> **Exercise**: A partial copy is required: transcribe exactly the lines from the one containing "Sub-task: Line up" through the last line below, without any pictures.

> **Dataset excerpt**:
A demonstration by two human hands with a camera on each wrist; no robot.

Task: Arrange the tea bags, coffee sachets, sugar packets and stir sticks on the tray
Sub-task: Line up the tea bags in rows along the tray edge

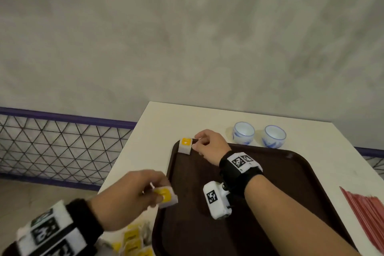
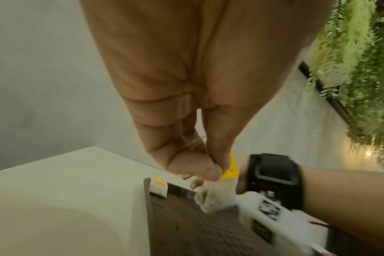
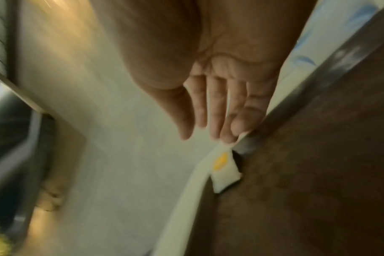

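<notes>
The left hand pinches a white paper tea bag with a yellow tag between thumb and fingertips, carried in the air just over the near-left rim of the dark brown rectangular plastic tray; in the left wrist view the bag hangs below the fingers. A second white tea bag with a yellow tag lies in the tray's far-left corner, its long side roughly across the tray's short edge. The right hand rests just beside that bag, on its right, fingers loosely bent and holding nothing as far as can be seen; the right wrist view is blurred. Judgement: the free slot lies ahead of the left hand, which is the hand already loaded, so the carried bag goes forward along the left rim. More yellow-tagged tea bags remain on the white desk, left of the tray
</notes>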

> **Solution to the exercise**:
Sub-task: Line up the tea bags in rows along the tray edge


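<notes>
The left hand pinches a white paper tea bag with a yellow tag between thumb and fingertips, carried in the air just over the near-left rim of the dark brown rectangular plastic tray; in the left wrist view the bag hangs below the fingers. A second white tea bag with a yellow tag lies in the tray's far-left corner, its long side roughly across the tray's short edge. The right hand rests just beside that bag, on its right, fingers loosely bent and holding nothing as far as can be seen; the right wrist view is blurred. Judgement: the free slot lies ahead of the left hand, which is the hand already loaded, so the carried bag goes forward along the left rim. More yellow-tagged tea bags remain on the white desk, left of the tray
</notes>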

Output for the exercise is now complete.